* **Exercise instructions**: Two lines in the data below mark the range: the one with "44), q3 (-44" and the one with "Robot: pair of". Return both, along with every line between them, exactly.

○ ○ ○

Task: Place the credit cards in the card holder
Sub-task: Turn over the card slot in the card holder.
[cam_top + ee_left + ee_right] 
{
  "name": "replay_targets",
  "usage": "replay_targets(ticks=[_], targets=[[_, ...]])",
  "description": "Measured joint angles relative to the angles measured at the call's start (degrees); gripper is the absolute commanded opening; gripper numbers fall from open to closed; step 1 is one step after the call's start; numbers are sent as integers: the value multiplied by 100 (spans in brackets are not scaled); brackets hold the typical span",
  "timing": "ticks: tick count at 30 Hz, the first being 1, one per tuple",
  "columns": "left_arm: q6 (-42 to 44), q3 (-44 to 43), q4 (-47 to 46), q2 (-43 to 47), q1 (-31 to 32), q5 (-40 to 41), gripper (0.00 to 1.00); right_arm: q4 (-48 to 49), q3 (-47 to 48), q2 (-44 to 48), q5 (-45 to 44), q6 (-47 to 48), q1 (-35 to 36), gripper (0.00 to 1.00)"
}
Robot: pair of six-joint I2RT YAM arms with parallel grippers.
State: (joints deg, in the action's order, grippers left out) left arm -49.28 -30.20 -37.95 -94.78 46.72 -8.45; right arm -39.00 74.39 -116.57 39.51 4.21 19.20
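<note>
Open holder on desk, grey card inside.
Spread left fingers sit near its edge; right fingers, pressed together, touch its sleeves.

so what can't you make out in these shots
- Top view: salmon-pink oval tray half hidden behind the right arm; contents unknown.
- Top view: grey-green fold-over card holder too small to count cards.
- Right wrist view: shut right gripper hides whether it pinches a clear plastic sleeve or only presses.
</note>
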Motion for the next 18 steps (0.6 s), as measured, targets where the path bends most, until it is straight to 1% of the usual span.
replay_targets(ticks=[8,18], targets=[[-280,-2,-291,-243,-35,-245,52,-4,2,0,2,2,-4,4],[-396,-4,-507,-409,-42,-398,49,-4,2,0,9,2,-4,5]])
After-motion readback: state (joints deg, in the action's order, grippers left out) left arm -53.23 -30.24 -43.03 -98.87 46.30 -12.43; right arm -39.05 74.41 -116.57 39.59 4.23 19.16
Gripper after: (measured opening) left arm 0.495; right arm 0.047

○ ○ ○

* **Response for this exercise**:
  "columns": "left_arm: q6 (-42 to 44), q3 (-44 to 43), q4 (-47 to 46), q2 (-43 to 47), q1 (-31 to 32), q5 (-40 to 41), gripper (0.00 to 1.00); right_arm: q4 (-48 to 49), q3 (-47 to 48), q2 (-44 to 48), q5 (-45 to 44), q6 (-47 to 48), q1 (-35 to 36), gripper (0.00 to 1.00)"
}
Robot: pair of six-joint I2RT YAM arms with parallel grippers.

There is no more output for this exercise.